Environ 30% des employés roumains vivent du salaire minimum, qui est actuellement de 1380 lei net (280 euros, ndlr). Mais cela ne veut pas dire qu’ils mènent une vie décente, avec un minimum de confort, un accès à la santé, à l’éducation, aux loisirs, etc. Nous ne connaissons pas la valeur du panier de consommation minimum (1) pour l’année en cours, car il n’a pas encore été calculé. En tout cas, en septembre 2020, quand j’ai réalisé avec Syndex (2) le dernier calcul de la valeur du panier de consommation pour une vie décente, nous avons estimé qu’un adulte célibataire avait besoin de 2818 lei par mois – moyenne sur l’ensemble du pays, villes et campagne confondues, ndlr.
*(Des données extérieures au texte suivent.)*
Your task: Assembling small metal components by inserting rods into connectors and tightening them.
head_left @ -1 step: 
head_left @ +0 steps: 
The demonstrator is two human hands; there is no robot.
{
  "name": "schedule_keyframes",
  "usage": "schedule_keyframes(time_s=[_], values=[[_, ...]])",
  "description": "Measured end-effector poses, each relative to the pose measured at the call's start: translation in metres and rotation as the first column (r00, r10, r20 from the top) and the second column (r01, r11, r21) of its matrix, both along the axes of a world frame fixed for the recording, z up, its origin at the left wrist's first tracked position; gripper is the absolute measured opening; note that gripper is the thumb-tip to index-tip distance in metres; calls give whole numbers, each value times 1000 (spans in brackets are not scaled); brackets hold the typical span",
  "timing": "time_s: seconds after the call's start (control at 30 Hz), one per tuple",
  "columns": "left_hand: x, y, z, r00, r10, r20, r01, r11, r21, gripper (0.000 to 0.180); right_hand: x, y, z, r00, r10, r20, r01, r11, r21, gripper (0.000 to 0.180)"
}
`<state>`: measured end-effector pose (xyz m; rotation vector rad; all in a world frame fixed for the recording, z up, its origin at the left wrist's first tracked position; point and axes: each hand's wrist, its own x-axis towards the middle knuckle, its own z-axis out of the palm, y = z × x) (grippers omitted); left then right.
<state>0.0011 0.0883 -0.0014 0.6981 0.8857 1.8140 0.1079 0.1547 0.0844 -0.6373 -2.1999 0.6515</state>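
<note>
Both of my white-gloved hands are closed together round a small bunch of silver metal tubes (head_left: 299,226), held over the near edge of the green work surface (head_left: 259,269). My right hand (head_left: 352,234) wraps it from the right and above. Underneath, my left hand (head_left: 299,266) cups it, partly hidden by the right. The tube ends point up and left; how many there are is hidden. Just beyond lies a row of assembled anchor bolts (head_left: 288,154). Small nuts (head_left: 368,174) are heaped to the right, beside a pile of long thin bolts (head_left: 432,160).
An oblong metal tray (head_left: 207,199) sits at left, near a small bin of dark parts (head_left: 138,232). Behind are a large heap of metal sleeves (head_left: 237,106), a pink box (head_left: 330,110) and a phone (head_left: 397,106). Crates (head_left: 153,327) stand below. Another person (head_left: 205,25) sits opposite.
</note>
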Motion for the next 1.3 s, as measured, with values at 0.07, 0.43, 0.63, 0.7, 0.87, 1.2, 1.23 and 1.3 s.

Au-delà des besoins essentiels, cette somme permet l’accès à la santé, à l’éducation, aux loisirs, et de faire des petites économies, au cas où. Un ménage, c’est-à-dire deux parents et deux enfants jusqu’à l’âge de 14 ans, avait besoin, l’année dernière, de 7278 lei de revenus mensuels pour vivre décemment. L’augmentation du salaire minimum annoncée par le gouvernement est donc largement insuffisante.
(1) La mesure du panier de consommation (MPC) comprend la nourriture, l’habillement, le transport, le logement et autres dépenses.
(2) Organisation qui réalise des expertises économiques et sociales pour les syndicats roumains et pour les représentants des salariés roumains dans les structures de dialogue social à dimension européenne.
Comment expliquez-vous cet écart très important entre le salaire minimum et le panier de consommation minimum ?
C’est tout simplement une question de politique. Nous avons une loi qui stipule explicitement que ce panier de consommation pour une vie décente est l’élément principal pour calculer le salaire minimum brut, et doit constituer la base des politiques salariales. Le gouvernement a délibérément choisi d’ignorer cette loi et de suivre uniquement des paramètres tels que la productivité et l’inflation, sans prendre en compte ce que les syndicats avaient négocié. Soyons clairs : personne en Roumanie, ni même les syndicats, ne prétend que le salaire minimum devrait augmenter du jour au lendemain pour arriver au niveau du panier de consommation pour une vie décente, et donc atteindre le seuil de 2800 lei. Mais nous ne voyons pas la moindre volonté de la part du gouvernement de fixer ce seuil comme un objectif ou une aspiration. Son seul souci semble être de ne pas affecter la compétitivité de la Roumanie, et de continuer à proposer une main-d’œuvre bon marché.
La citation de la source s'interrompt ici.